The meaning of anything comes back to the origin stories

Sam Mangai
Sam Mangai
Recently, I had the opportunity to attend public health leadership training at Nga Hau e Wha marae in Cambridge.

Now I’m slightly embarrassed to admit that, prior to this training, I barely knew a thing about Cambridge. Colleagues had described it as: small, idyllic, "white", affluent, and (curiously) "horse crazy".

During my first night in town, I took a walk and came across a series of pavement mosaics, celebrating the many champion horses Cambridge has produced. Intrigued, I continued wandering, wondering about the history of the town and the origins of its equine love-affair.

While this is a rather dull anecdote, perhaps it illustrates how easily we humans (or some of us, at least) can be provoked into phenomenological reflection, and that such reflection typically leads to thinking about origins.

When it comes to our worldview, the topic of origins is incredibly important.

It seems that whenever people get seriously involved with the meaning of things in life, they unavoidably end up thinking, and talking, about origins. The fundamental presuppositions expressed through our origins’ accounts, perspectives, and stories, take precedence over all else. These basic beliefs are illuminated in the everyday, shared experience of mankind, and employed in our efforts to obtain meaning for the events, and phenomena, that come into our purview.

They are, as Albert M. Walters put it, "... an inescapable component of all human knowing".

To secure the sort of meaning we need for things like the spread of a virus, a war in a foreign country, or why our bodies are the way they are, we must reach out to the ultimate context of all — the origin of our world.

During the leadership training, we had a series of worldview sessions led by notable Maori theorists, researchers, and public health practitioners. They all laboured under the conviction that to truly understand the reality of Maori health today, one needed to reach back into the origins story of Te Ao Maori. Only by doing so, it was argued, could one hope to secure the sort of stable categories of meaning required to generate positive, lasting (health) action in the present. However, Te Ao Maori fundamentally depends on the idea that all things in the world are continuous with each other.

Hence, Ko au te whenua, te whenua ko au – I am the land, the land is me. Unlike the biblical worldview, with its underlying principle of transcendence and its Creator-creature distinction, worldviews of continuity are ultimately unable to provide stability, or guarantee reliable categories and boundaries, for things in the world.

Things, like you and me.

Yet there remains an ineludible need in the human heart to not only presuppose meaning and stability, but also to preserve it.

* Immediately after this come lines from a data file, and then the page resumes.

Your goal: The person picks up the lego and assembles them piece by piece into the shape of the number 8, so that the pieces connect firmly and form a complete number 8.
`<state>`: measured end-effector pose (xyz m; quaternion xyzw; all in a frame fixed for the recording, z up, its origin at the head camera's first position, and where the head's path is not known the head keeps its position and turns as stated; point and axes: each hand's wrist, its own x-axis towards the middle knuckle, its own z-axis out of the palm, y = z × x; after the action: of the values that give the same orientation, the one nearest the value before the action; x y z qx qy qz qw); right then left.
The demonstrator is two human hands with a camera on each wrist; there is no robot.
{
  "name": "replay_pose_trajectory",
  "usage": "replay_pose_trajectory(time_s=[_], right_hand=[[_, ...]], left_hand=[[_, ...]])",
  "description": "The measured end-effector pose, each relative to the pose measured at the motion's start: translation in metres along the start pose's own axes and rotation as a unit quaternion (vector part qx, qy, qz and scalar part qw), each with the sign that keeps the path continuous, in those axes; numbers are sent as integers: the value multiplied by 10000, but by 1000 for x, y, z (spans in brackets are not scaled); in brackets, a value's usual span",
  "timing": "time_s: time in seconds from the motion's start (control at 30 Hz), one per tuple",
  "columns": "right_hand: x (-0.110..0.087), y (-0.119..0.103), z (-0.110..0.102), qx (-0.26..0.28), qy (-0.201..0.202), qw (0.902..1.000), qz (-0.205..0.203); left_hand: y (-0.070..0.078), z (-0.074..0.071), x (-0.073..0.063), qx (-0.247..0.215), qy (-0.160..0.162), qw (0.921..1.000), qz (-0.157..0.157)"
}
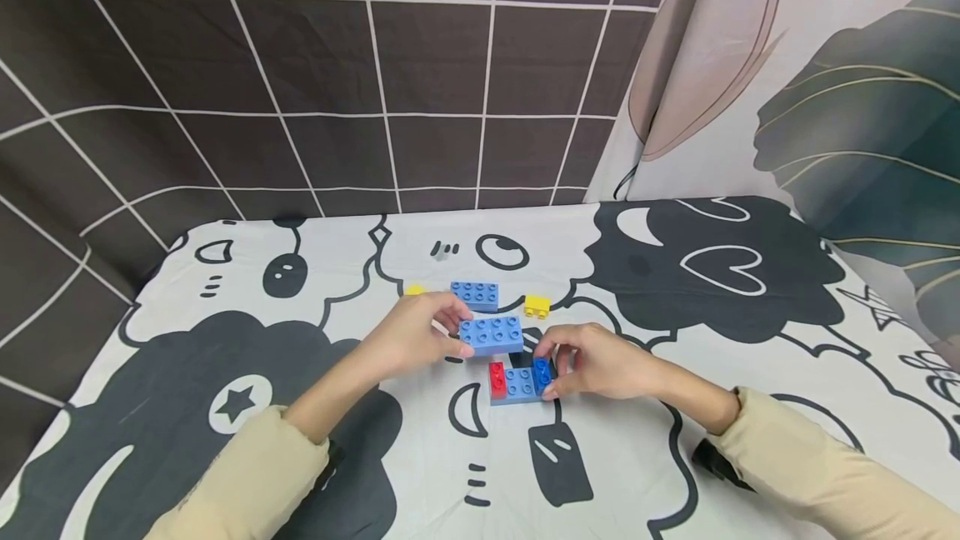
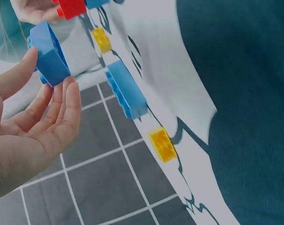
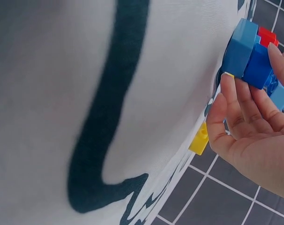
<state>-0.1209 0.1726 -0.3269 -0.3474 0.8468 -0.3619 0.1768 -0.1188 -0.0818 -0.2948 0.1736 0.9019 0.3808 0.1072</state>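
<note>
My left hand (image 1: pixel 420 330) pinches a light blue toy brick (image 1: pixel 491 335) by its left end, thumb in front and fingers behind. That brick hangs above and just behind a second light blue brick (image 1: pixel 519 387). On this lower brick, a red brick (image 1: pixel 497 378) sits at the left end and a dark blue brick (image 1: pixel 542 373) at the right end. My right hand (image 1: pixel 600 363) grips the dark blue brick between thumb and fingers. In the right wrist view the thumb lies along the dark blue brick (image 3: pixel 257 66).
Behind the hands lies another light blue brick (image 1: pixel 475 296) on the patterned cloth (image 1: pixel 420 457). A yellow brick (image 1: pixel 536 305) is to its right, and another yellow brick (image 1: pixel 414 289) is at its left, partly hidden by the left hand. A dark gridded cloth (image 1: pixel 322 57) hangs behind.
</note>
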Motion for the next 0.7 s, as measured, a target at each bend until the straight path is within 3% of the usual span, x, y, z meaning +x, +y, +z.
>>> replay_pose_trajectory(time_s=[0.43, 0.7], right_hand=[[-1, -1, 0, 24, 100, 9999, -92], [-1, -1, 1, -143, 157, 9995, -245]], left_hand=[[12, 22, -10, -30, -156, 9984, 535], [18, 30, -14, 9, -127, 9990, 438]])
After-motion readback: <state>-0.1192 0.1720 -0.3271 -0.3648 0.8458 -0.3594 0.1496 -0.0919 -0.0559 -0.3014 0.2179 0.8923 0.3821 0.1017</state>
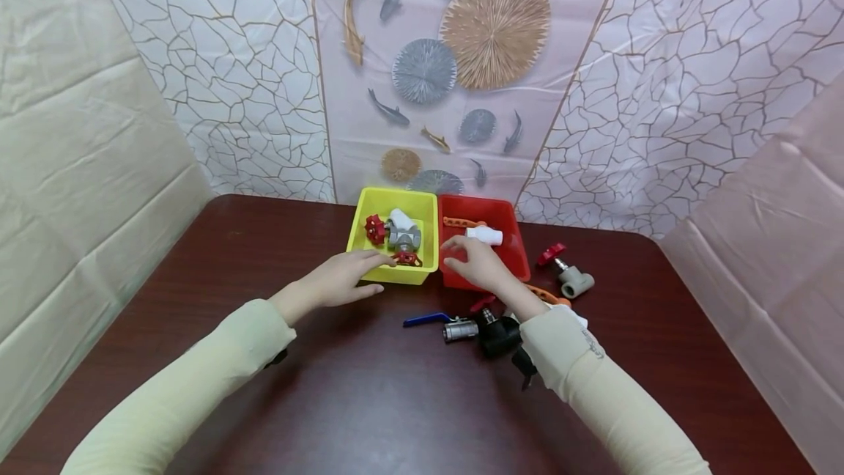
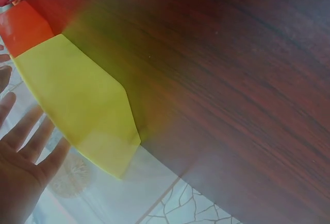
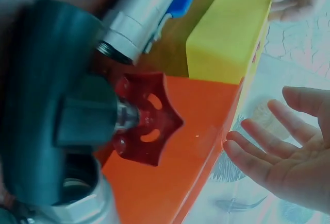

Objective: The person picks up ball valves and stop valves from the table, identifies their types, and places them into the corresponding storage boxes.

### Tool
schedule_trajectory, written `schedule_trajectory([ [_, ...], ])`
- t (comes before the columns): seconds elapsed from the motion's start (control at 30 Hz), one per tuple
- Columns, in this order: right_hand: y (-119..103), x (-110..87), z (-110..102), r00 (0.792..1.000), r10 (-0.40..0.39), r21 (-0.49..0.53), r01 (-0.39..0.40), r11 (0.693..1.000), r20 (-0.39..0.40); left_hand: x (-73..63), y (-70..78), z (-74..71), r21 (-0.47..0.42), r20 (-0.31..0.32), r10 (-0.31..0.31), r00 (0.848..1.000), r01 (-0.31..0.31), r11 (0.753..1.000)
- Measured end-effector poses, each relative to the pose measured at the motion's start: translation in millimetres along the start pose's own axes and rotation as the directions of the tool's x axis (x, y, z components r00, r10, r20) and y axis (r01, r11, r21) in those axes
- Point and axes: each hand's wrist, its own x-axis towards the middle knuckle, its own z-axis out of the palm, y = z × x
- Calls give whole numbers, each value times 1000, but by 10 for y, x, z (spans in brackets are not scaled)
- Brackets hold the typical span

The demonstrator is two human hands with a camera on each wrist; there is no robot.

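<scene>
My left hand (image 1: 343,278) is at the front left of a yellow bin (image 1: 415,276), its fingertips over the rim and nothing in its grasp. Inside that bin lie a grey metal gate valve (image 1: 404,238) with a red handwheel and a white fitting (image 1: 400,219). Over the red bin (image 1: 519,259) hovers my right hand (image 1: 476,264), fingers loosely bent, palm bare in the right wrist view. Near its fingers, a white plastic valve (image 1: 486,234) with an orange lever (image 1: 461,223) lies in the red bin.
Before the bins are a blue-handled ball valve (image 1: 460,329) and a black valve (image 1: 499,337) with a red handwheel (image 3: 149,118). A grey-green valve (image 1: 575,281) lies to the right. An orange lever (image 1: 549,296) shows behind my right forearm. Patterned cloth walls (image 1: 257,94) surround the table (image 1: 297,416).
</scene>
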Motion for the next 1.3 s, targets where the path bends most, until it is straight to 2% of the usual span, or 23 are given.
schedule_trajectory([
  [0.27, -3, -156, 13, 996, -87, 23, 88, 996, -15, -117, 25, -7, 9, -36, 17, 999, -17, 1000],
  [0.47, 18, -267, 57, 988, -144, 54, 141, 989, 56, -212, 20, 30, 15, -61, 28, 998, -27, 1000],
  [0.67, -1, -354, 166, 973, -188, 19, 187, 982, 135, -281, 62, 85, -2, -82, 40, 996, -40, 999],
  [0.83, -36, -425, 278, 963, -177, -73, 195, 978, 202, -334, 117, 125, -10, -69, 77, 995, -78, 997],
  [0.97, -44, -479, 359, 962, -159, -166, 199, 966, 223, -375, 158, 152, -33, -46, 74, 996, -76, 997],
  [1.13, -24, -531, 450, 961, -165, -277, 225, 934, 222, -441, 252, 202, -61, -35, 104, 994, -106, 992],
  [1.3, -20, -570, 521, 967, -170, -339, 228, 913, 191, -488, 316, 236, -49, -42, 153, 987, -155, 987],
])
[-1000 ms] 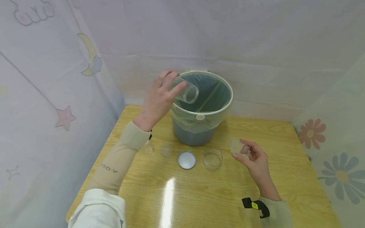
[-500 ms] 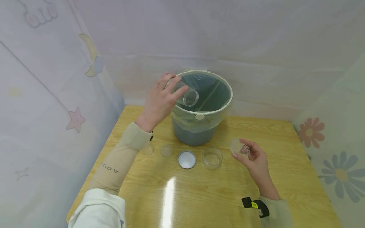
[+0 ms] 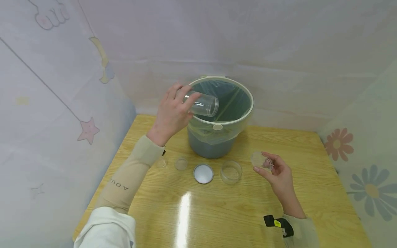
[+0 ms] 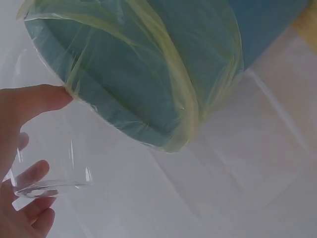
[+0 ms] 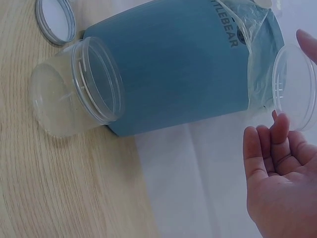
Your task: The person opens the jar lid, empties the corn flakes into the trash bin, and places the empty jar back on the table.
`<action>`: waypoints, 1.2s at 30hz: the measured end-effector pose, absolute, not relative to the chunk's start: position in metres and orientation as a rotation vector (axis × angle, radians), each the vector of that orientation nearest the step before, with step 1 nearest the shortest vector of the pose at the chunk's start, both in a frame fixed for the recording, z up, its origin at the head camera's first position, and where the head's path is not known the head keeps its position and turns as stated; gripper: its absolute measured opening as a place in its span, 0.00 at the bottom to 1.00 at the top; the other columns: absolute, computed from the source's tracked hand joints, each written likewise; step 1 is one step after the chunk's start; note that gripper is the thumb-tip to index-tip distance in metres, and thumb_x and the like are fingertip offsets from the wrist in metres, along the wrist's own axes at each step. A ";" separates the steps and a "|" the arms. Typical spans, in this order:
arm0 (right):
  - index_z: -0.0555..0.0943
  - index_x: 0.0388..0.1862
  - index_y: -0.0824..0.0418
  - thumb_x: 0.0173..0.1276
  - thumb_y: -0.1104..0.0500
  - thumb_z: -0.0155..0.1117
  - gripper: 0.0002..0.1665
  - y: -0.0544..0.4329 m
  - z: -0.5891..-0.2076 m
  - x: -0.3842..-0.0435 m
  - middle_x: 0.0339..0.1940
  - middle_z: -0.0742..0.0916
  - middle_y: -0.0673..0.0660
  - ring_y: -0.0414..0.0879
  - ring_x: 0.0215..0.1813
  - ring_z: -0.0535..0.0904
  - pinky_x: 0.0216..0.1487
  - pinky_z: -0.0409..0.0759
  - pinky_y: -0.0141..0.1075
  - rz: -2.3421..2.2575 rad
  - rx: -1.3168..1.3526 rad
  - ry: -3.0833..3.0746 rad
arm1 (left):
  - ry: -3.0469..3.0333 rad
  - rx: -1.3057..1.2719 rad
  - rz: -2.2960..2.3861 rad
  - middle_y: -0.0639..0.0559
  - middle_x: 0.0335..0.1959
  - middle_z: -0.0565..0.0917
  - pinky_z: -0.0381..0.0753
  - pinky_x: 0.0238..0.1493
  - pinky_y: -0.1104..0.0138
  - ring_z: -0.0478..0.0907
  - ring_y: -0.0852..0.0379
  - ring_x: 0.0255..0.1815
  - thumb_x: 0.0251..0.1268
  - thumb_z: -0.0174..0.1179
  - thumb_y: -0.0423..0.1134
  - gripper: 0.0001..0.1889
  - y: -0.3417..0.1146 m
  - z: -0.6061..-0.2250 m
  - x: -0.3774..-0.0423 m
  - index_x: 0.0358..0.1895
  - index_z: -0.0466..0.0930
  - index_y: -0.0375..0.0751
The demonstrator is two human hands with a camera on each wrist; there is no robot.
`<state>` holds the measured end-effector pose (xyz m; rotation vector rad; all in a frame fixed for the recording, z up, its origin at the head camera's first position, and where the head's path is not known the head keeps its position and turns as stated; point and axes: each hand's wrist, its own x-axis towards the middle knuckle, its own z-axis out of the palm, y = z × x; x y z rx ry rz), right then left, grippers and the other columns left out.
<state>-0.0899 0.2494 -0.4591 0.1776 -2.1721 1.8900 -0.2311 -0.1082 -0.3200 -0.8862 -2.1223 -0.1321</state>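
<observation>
In the head view my left hand [image 3: 173, 112] grips a clear plastic jar [image 3: 203, 104]. The jar lies tipped on its side over the near left part of the bin's opening, its mouth turned to the right. No contents show inside it. In the left wrist view the thumb is on one side of the clear jar [image 4: 54, 148] and fingers are on the other. My right hand [image 3: 280, 177] pinches a clear round lid [image 3: 257, 159] above the table, right of the bin. The right wrist view shows this clear lid [image 5: 294, 89] by its rim, between thumb and fingertips.
A blue-grey bin [image 3: 211, 146] with a thin yellowish liner stands at the table's back. Before it are a silver-rimmed lid [image 3: 203, 174], a clear open jar [image 3: 231, 172], a small clear disc [image 3: 181, 163] and a small clear item [image 3: 162, 162]. Printed curtain surrounds the table [image 3: 223, 217].
My left hand has turned the jar, so its side shows now where its mouth faced the camera before; it sits slightly lower and further right. The right hand has barely moved.
</observation>
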 end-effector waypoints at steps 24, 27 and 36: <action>0.77 0.64 0.70 0.64 0.71 0.72 0.29 0.264 -0.465 -0.088 0.45 0.80 0.54 0.48 0.47 0.73 0.54 0.72 0.25 1.772 0.026 -2.282 | -2.016 -0.813 -0.564 0.37 0.58 0.70 0.81 0.25 0.59 0.78 0.45 0.46 0.61 0.73 0.50 0.37 -0.098 -0.334 -0.221 0.64 0.65 0.33; 0.78 0.65 0.69 0.65 0.70 0.73 0.29 0.267 -0.467 -0.087 0.47 0.79 0.54 0.47 0.47 0.72 0.52 0.72 0.25 1.729 0.015 -2.296 | -1.970 -0.846 -0.639 0.36 0.59 0.68 0.84 0.39 0.60 0.77 0.43 0.54 0.61 0.73 0.48 0.36 -0.093 -0.333 -0.215 0.63 0.65 0.32; 0.78 0.67 0.66 0.62 0.68 0.76 0.34 0.279 -0.475 -0.091 0.35 0.73 0.57 0.44 0.37 0.68 0.39 0.69 0.27 1.598 -0.025 -2.356 | -1.789 -1.003 -0.752 0.35 0.58 0.73 0.73 0.65 0.60 0.72 0.42 0.67 0.52 0.79 0.43 0.39 -0.069 -0.333 -0.191 0.62 0.66 0.29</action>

The Bible informs us that this need was designed into the heart by God (Ecclesiastes 3:11), revealing in each of us an awareness of God’s sustaining and creative power (Romans 1:20). This ‘need’ was on display in our worldview sessions, whenever our educators appealed to a binary understanding of sex/gender, to ground efforts for improving Maori health.

Whether it was combatting the erasure of wahine in contemporary society or trying to give tane a masculinity worth living for, male/man and female/woman were relied on as fixed and stable categories. What’s more, it was argued this could (and should) be done, precisely because the categories have divine origins.

One of the key presuppositions of the Biblical worldview, is that to be human is to be either male or female. The Bible unashamedly sets forth a binary understanding of sex/gender in its opening book, Genesis.

Certainly, contemporary culture is very creative in its efforts to obfuscate, oppose, and suppress anything vox Scriptura. The problem is it’s very hard (if not impossible) to suppress the inherent structure of creation, especially aspects as pronounced as human sexuality. It’s much easier to just bury the truth about who, and what, we are, under generations of storytelling.

Indigenous cosmologies are typically looked down upon as being tales full of pre-modern naivety, making it easy for them to be dismissed outright. Yet buried within them, you will often find the truth of our origins and fragments of the blueprint for how we best live out our days here, "under the sun" (Ecclesiastes 1).

While God’s design plans for mankind may have been fractured by the Fall, the pieces do have a habit of turning up, as borrowed capital, in indigenous worldviews like Te Ao Maori.

Consequently, as Romans 1 informs us, God’s "... invisible attributes are clearly seen, being understood by the things that are made" — things like you and me.